Copy all lines containing the string "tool" from the records below.

Records from a collection:
┌──
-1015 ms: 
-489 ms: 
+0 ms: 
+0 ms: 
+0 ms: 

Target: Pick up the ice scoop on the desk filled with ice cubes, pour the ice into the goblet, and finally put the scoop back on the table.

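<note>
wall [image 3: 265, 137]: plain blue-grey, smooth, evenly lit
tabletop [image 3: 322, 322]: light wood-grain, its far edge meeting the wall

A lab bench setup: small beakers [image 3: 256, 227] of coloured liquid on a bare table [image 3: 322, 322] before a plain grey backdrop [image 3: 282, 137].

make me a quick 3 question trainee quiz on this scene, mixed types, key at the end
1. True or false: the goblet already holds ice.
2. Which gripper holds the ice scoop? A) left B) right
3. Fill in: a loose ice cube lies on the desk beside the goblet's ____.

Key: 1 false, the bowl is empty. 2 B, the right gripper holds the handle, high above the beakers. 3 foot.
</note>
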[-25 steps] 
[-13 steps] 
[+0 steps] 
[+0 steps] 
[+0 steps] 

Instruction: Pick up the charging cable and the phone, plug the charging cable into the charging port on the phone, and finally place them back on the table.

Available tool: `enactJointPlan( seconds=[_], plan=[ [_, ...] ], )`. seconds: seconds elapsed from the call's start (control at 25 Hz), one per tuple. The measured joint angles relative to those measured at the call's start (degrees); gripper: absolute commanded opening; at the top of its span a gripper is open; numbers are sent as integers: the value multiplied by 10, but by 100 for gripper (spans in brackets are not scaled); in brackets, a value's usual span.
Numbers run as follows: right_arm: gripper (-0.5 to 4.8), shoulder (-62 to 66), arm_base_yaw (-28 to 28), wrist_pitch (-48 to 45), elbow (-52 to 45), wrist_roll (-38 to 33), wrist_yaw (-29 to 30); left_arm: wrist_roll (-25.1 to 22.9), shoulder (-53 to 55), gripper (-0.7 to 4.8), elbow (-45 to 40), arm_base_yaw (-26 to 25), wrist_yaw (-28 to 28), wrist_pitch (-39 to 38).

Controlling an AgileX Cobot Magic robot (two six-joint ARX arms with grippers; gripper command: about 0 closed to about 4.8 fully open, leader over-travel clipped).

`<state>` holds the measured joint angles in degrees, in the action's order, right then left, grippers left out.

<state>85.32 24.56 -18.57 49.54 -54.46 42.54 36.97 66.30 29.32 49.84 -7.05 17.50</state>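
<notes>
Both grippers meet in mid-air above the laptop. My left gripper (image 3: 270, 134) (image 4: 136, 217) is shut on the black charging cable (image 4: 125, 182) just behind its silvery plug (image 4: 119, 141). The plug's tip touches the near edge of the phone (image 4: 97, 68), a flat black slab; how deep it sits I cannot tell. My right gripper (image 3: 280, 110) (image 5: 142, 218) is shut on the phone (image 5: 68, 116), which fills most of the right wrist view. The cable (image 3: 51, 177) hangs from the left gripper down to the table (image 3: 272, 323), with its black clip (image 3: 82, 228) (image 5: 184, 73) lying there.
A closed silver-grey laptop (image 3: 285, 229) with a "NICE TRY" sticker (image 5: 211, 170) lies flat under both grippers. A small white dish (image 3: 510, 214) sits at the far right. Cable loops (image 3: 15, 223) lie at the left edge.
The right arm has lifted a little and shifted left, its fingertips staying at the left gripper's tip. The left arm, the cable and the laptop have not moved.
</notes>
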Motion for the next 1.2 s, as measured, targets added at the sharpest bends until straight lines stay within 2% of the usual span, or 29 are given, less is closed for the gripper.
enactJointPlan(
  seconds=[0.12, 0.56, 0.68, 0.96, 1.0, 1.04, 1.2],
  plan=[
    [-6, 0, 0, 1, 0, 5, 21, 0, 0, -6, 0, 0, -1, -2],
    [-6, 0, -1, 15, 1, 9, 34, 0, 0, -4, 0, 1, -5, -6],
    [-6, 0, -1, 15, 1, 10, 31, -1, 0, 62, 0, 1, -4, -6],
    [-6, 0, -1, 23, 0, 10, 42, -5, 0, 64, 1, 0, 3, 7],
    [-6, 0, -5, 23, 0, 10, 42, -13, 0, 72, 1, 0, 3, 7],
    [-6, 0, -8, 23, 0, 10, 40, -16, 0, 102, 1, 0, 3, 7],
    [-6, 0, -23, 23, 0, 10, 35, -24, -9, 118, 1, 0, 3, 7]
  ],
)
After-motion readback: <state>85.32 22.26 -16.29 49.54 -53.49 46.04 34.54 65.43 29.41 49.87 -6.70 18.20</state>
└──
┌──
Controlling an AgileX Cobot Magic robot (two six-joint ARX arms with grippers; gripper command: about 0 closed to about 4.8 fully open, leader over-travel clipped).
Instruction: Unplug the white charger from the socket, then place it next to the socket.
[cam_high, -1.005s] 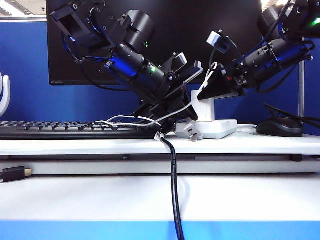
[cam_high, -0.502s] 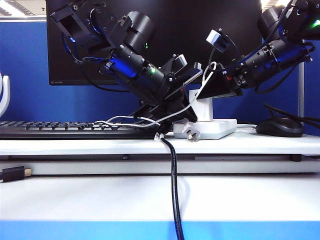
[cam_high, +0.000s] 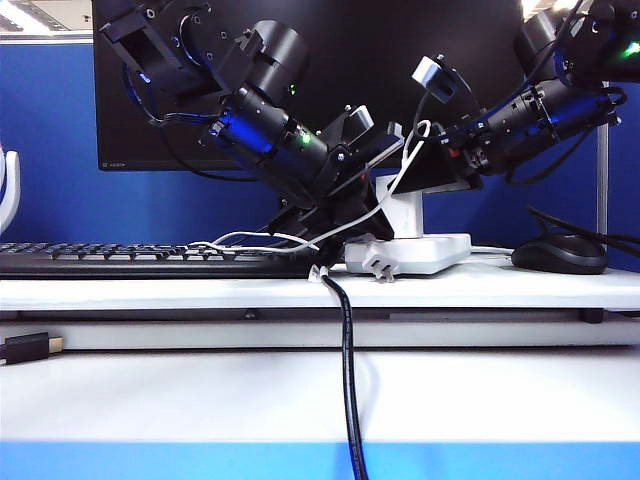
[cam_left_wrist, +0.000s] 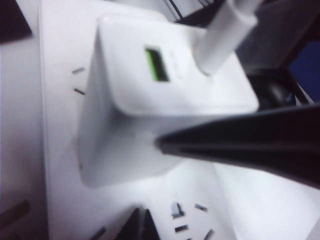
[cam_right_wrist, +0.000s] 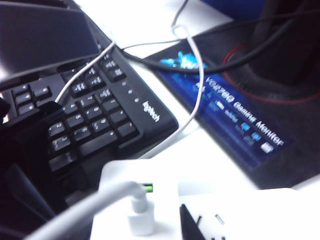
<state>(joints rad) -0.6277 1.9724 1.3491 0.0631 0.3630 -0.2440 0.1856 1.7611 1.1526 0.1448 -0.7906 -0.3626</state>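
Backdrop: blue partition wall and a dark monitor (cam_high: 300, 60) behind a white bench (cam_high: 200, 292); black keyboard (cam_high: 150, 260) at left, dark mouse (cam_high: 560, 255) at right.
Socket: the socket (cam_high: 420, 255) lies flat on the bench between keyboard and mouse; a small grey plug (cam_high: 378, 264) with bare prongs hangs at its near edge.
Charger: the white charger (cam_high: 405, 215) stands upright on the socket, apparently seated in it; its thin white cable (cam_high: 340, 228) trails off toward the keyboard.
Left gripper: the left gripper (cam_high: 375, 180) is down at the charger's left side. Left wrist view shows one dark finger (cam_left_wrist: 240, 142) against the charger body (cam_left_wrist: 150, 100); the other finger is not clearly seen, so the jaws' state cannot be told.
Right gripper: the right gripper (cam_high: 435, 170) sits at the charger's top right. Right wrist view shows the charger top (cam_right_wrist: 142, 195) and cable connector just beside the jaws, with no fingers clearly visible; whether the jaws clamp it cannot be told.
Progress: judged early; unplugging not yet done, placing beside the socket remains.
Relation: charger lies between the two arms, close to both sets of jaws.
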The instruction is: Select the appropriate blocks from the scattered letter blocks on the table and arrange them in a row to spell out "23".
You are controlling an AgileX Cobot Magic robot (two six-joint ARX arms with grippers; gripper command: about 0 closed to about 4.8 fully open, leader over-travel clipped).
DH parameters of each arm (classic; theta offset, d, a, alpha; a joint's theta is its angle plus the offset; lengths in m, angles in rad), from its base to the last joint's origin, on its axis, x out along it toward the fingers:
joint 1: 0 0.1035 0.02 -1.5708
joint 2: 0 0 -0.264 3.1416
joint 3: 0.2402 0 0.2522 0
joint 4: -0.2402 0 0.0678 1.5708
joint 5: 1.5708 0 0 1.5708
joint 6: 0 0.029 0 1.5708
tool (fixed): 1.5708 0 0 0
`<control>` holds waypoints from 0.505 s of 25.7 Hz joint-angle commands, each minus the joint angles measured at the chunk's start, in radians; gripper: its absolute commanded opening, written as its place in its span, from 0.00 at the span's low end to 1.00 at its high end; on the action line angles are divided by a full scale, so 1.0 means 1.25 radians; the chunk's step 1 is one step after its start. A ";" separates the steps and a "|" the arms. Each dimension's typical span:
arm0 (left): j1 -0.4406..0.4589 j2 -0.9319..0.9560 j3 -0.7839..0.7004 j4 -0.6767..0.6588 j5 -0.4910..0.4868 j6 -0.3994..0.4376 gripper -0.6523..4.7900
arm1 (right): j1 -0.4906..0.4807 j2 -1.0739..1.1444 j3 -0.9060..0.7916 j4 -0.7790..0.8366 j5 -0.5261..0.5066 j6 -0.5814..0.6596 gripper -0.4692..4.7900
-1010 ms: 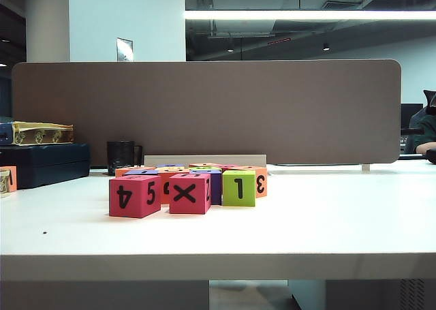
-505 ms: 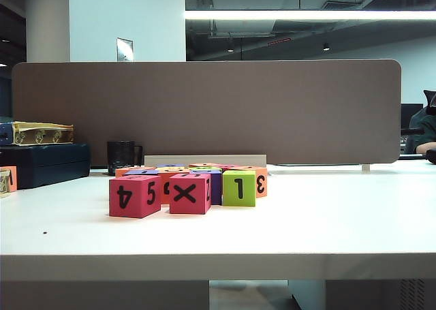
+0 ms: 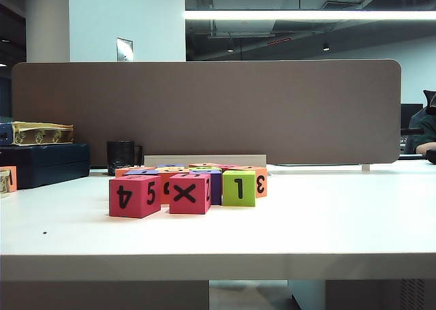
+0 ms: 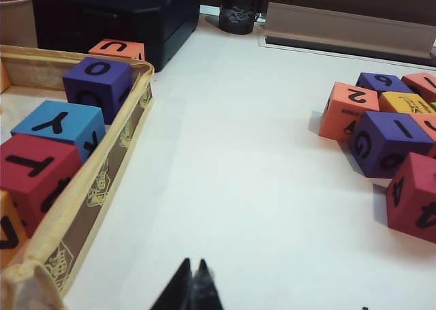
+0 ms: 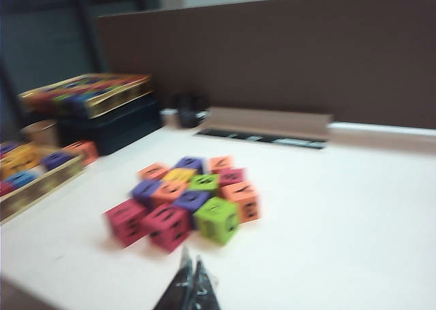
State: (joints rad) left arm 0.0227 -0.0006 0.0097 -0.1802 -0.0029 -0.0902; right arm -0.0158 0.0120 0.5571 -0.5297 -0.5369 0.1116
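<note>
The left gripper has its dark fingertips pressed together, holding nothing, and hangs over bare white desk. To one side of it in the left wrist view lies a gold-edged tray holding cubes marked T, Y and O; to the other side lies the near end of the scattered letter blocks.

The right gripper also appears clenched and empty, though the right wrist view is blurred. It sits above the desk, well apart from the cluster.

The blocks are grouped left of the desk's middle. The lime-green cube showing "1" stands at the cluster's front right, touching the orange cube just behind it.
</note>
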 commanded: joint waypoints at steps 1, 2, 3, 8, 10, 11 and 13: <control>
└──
PROBLEM SOLUTION:
Available tool: `enactJointPlan( seconds=[_], plan=[ [_, ...] ], )`. seconds: seconds elapsed from the call's start (control at 25 Hz), one per tuple. The measured joint angles relative to those measured at the call's start (degrees); gripper: absolute commanded opening; at the top of its span a gripper is open; numbers are sent as integers: the value multiplied by 10, but by 100 for gripper (spans in brackets are not scaled); in brackets, a value's usual span.
tool (fixed): 1.5708 0 0 0

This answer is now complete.